He. 13:2; 1:14 – «No os olvidéis de la hospitalidad, porque por ella algunos, sin saberlo, hospedaron ángeles… ¿no son todos los ángeles espíritus dedicados al servicio divino, enviados para ayudar a los que han de heredar la salvación?”
Miércoles 24 de octubre de 2018, ayer salí de Reanimación. Me siento agotada, confusa y desanimada. Hace tres días que nacieron mis hijas. El dolor se impone a la alegría que debería invadirme pensando en la posibilidad de poder abrazarlas por primera vez. No quiero recordar lo sucedido. Me siento ante el momento más vulnerable de mi vida. Las limitaciones físicas se igualan a las mentales y no encuentro fuerzas para remontar, y entonces, de pronto y sin esperarlo, él se hace presente con su bata blanca y una sonrisa en la cara.
El ángel aparece en mi historia, me toca, me sostiene, me alienta y me acompaña. En la soledad de mi espíritu vulnerable, saber que está ahí me hace sentir sostenida por misteriosas fuerzas eternas que me permiten recuperar el aliento y seguir adelante. “Vamos, tienes que verlas”, me dice confiado. No me veo capaz, pero él insiste en que puedo, y con la fuerza que solo el amor puede otorgar, me impulsa a recomponerme de nuevo. El ángel empuja mi silla de ruedas hasta llegar a la unidad de neonatos y él, como un espectador satisfecho, presencia el abrazo entre una mamá y sus dos tesoros. El encuentro más sanador.
¿Y si los ángeles que nos rodean llevan camiseta y pantalón? ¿Y si esos mismos ángeles caminan, sufren y sienten como nosotros? Ellos son queridos compañeros de viaje, hombros en los que llorar, abrazos en los que descansar, sonrisas que iluminan la oscuridad del alma. En momentos de inquietud inexplicables, al borde de la desesperación, faltos de recursos y vacíos de sentido, ellos, ángeles sin disfraces ni fachadas, vienen a restaurarnos la vida, curan nuestras heridas, reducen nuestras miserias con infinitas raciones de misericordia inmerecida y, como mensajeros de paz, traen a nuestro presente el amor de un Dios que no es indiferente al dolor, que cuida a través de manos amigas dispuestas a luchar a nuestro lado para recomponernos de nuevo. ¡Que amor más puro! la esencia misma del mensaje de Dios.
A nosotros nos toca hacer un cambio de perspectiva en nuestras situaciones límite. Resintonizar el corazón en medio del caos para descubrir esos regalos que Dios pone en nuestro camino, en momentos en los que querríamos pasar por la vida de puntillas, cómo si pudiéramos ahorrarnos el dolor, cómo si eso no formara parte de nuestra historia, cómo si el aprendizaje y el crecimiento vinieran de la nada.
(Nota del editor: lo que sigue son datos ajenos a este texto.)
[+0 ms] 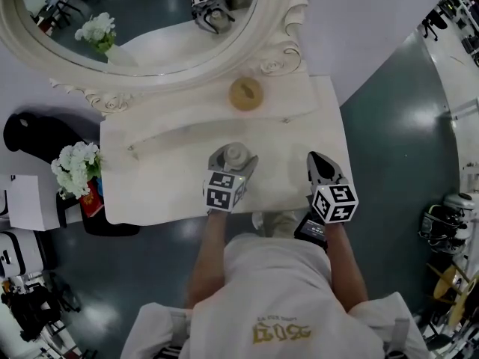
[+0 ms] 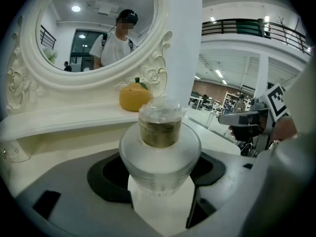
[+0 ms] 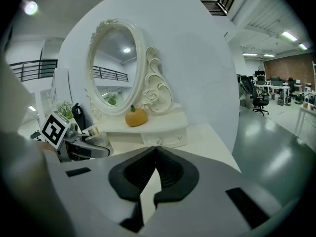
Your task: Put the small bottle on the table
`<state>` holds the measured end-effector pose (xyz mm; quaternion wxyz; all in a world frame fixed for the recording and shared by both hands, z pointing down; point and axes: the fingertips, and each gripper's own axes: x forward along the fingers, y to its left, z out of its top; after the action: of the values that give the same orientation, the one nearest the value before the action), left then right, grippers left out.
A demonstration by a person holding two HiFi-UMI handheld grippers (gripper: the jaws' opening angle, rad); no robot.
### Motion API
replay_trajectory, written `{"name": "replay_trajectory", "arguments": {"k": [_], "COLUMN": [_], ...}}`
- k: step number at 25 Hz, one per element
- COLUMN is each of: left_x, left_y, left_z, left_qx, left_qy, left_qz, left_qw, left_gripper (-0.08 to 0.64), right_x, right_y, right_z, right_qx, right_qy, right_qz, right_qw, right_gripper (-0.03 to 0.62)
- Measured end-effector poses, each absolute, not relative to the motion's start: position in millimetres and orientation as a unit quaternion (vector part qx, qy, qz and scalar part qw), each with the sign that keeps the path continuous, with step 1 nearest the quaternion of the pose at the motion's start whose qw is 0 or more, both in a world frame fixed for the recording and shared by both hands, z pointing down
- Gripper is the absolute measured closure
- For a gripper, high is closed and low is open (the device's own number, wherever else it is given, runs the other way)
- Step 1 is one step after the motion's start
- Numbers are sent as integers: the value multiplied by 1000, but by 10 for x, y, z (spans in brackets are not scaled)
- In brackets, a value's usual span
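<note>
The small clear plastic bottle (image 2: 160,147), with a wide rounded body, an amber neck and a crinkled clear wrap on top, stands upright between the wide-set jaws of the left gripper (image 1: 232,158), whose dark pads press its sides. It is over the front middle of the white dressing table (image 1: 150,185), below the ornate oval mirror (image 1: 45,51) and a yellow-orange pumpkin-shaped ornament (image 1: 245,93), with glossy dark grey floor (image 1: 389,126) around. Both forearms reach forward, and the right gripper (image 1: 323,169) sits right of the bottle, jaws closed together on nothing.
</note>
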<state>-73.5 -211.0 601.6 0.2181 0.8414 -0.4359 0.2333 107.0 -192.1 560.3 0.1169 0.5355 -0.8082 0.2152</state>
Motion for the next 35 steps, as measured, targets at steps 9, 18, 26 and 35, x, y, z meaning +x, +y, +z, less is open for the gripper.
{"name": "replay_trajectory", "arguments": {"k": [9, 18, 26, 35], "left_x": [-722, -592, -455, -405], "left_y": [-2304, -2455, -2531, -2482], "left_z": [6366, 6583, 6617, 6697], "left_qx": [834, 834, 839, 831], "left_qy": [-432, -422, -417, -410], "left_qz": [253, 271, 278, 327], "left_qw": [232, 229, 212, 185], "left_gripper": [212, 212, 212, 212], "right_x": [1055, 1079, 1081, 895], "right_y": [-2083, -2172, -2241, -2287], "right_z": [5810, 5945, 6040, 5976], "right_qx": [525, 514, 501, 480], "right_qy": [-806, -807, -811, -825], "right_qz": [232, 245, 254, 256], "right_qw": [140, 157, 166, 151], "right_gripper": [580, 580, 580, 580]}}
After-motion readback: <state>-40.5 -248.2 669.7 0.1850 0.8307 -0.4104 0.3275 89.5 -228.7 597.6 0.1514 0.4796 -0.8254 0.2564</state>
Cuando entregamos nuestro destino y decidimos, conscientes de la incertidumbre que eso supone, dejarnos en las manos del Dios todopoderoso, la perspectiva cambia, la gratitud aflora porque los ojos ven y el corazón siente el abrazo de nuestro Señor. Y es en ese instante cuando, de manera inesperada, miramos a nuestro alrededor y les vemos. Están ahí, son reales, existen. No hay que esforzarse para identificarlos, están cerca y tienen nombres y apellidos. Solo necesitamos dejarnos amar para saber a ciencia cierta que son ellos, ángeles visibles enviados por el cielo amparando, acompañando y alentando nuestro corazón débil y abatido.
Pero ¿Y si pudiéramos ser uno de ellos? ¿Y si prestáramos nuestro hombro para llorar, nuestro abrazo para descansar y regaláramos nuestra sonrisa para iluminar la oscuridad del alma? Amemos, amemos como Jesús amó. Hagamos presente su amor. Retémonos a ser ellos, grandes instrumentos de nuestro Dios. Ángeles sin disfraces, ni fachadas. Ángeles sin alas.
«Y Aquis respondió a David y dijo: Yo se que tú eres bueno ante mis ojos, como un ángel de Dios…» 1 Samuel 29:9
Dedicado a Sergio Martín Zamora, médico pediatra del Hospital Universitario y Politécnico La Fe de Valencia, quién hizo presente el amor de Dios en mi vida, y de qué manera. Y a vosotros, ángeles que me sostenéis tantas veces para recomponerme de nuevo.